I reached toward my nightstand and grabbed my phone, quickly tapping out a text to Allison.
We need to talk tomorrow. When are you free?
She’d had lots of problems with Greg after their boys had been born. They’d almost split up. He’d moved out for a while but had eventually moved back in after they’d sorted it out. Allison liked to say that your chances of getting divorced decreased greatly after your kids turned five. Did that mean we had five more years of this, or did we get to take the accelerated course since Janie was so much older than a newborn?
TWENTY-FOUR
CHRISTOPHER BAUER
Exploring Times Preschool buzzed with activity. Kids of different ages moved around the room, gathering materials, washing dishes, counting beads, and checking out what their friends were doing. They were the first school on our list, and so far they’d exceeded all our expectations. Exploring Times was a true Montessori school—everything child size. Janie had a lot of catching up to do, and we didn’t want her to feel like she was behind the other kids, which was why the Montessori approach was perfect for her. It would allow her to work at her own pace and in her own learning style.
I pointed to a group of kids lying underneath a table, covered in smocks and painting the table above them. “What are they doing?”
The lead teacher, Mrs.
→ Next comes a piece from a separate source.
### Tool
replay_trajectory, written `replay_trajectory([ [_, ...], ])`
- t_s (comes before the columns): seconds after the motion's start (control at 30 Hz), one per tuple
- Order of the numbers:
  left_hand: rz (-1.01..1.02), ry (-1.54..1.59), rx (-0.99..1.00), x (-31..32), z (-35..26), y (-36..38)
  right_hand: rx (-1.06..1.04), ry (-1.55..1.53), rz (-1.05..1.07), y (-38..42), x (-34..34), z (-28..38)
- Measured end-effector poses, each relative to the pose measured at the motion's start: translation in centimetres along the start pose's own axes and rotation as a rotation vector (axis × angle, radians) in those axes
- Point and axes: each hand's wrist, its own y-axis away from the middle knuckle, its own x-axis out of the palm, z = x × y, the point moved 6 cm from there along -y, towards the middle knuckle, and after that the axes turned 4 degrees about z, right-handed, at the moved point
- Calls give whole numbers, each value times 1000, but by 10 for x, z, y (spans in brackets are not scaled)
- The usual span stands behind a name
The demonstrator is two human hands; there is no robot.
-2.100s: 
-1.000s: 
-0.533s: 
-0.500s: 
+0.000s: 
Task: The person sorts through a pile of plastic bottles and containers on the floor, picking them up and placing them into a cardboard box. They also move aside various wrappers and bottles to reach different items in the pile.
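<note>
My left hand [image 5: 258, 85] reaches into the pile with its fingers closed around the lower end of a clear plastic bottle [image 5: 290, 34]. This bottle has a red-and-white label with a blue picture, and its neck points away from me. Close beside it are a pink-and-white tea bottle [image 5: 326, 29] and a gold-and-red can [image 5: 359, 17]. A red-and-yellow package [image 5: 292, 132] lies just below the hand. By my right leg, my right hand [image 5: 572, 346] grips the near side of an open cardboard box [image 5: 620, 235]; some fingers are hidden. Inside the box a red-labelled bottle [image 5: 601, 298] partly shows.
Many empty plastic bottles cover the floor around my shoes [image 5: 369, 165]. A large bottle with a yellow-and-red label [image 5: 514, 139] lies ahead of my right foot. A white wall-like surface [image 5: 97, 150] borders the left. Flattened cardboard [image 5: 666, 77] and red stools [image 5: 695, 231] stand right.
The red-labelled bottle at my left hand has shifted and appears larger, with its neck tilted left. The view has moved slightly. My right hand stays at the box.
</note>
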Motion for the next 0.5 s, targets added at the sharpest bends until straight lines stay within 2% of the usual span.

Allulo, laughed. “We’ve been studying Michelangelo’s artwork, and they were all fascinated by the Sistine Chapel, so I wanted to give them an opportunity to see how hard it must’ve been for him to paint the ceiling.”
Hannah squeezed my hand excitedly. It’d taken a while, but we’d finally potty trained Janie and had started touring preschools. We’d used a sticker-chart system for the potty training that we’d created during one of our family sessions with Rhonda. We still met with Rhonda once a month for Janie’s follow-up care. At one point, I’d almost given up because Janie hadn’t had any interest in using the toilet and didn’t care when she soiled herself. Then one day, a few weeks ago, something clicked, and she’d been accident-free ever since, even at night.